> [EXERCISE DIRECTIONS] For this listing, the lines between the one holding "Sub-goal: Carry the" and the one holding "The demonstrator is", inclusive, must be set down exactly.

....

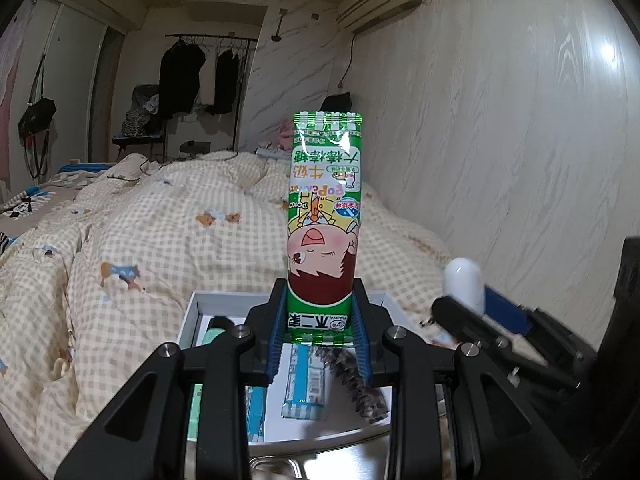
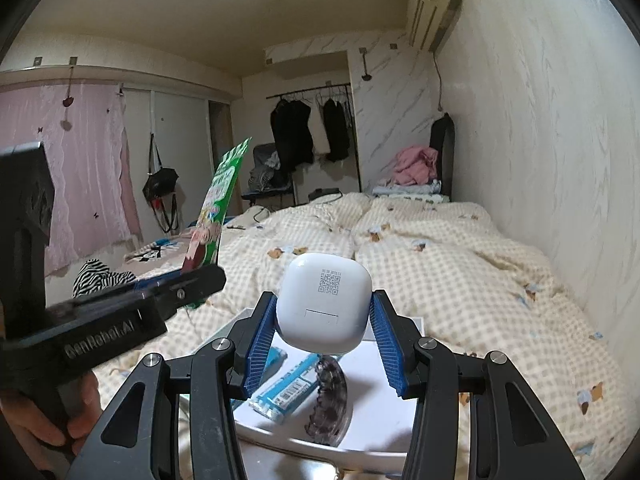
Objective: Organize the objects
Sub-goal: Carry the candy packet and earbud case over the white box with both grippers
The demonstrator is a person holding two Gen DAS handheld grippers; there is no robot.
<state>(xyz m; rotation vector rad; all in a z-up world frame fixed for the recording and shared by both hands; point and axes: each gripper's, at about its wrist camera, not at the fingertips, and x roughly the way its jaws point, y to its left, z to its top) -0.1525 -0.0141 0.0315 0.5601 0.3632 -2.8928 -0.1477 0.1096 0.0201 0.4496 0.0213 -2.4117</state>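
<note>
My left gripper [image 1: 320,320] is shut on a green candy packet [image 1: 324,216], which stands upright and upside down between the blue pads. My right gripper [image 2: 324,320] is shut on a white earbud case [image 2: 324,300] with a QR code on it. Both hang over a white box [image 1: 192,312] on the bed. In the box lie a blue-and-white packet [image 2: 288,392] and a dark hair comb clip [image 2: 332,404]. The right gripper [image 1: 464,312] with the case [image 1: 464,280] shows at the right of the left wrist view; the left gripper [image 2: 200,280] with the packet [image 2: 224,192] shows at the left of the right wrist view.
The box rests on a checked cream quilt [image 1: 160,220] covering the bed. A wood-pattern wall [image 1: 500,140] runs along the right side. A clothes rack [image 2: 312,128] and a chair stand at the far end. A hand [image 2: 40,420] holds the left gripper's handle.
</note>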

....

> [OUTPUT FOR THIS TASK]
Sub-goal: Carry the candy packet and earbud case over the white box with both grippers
The demonstrator is a person holding two Gen DAS handheld grippers; there is no robot.

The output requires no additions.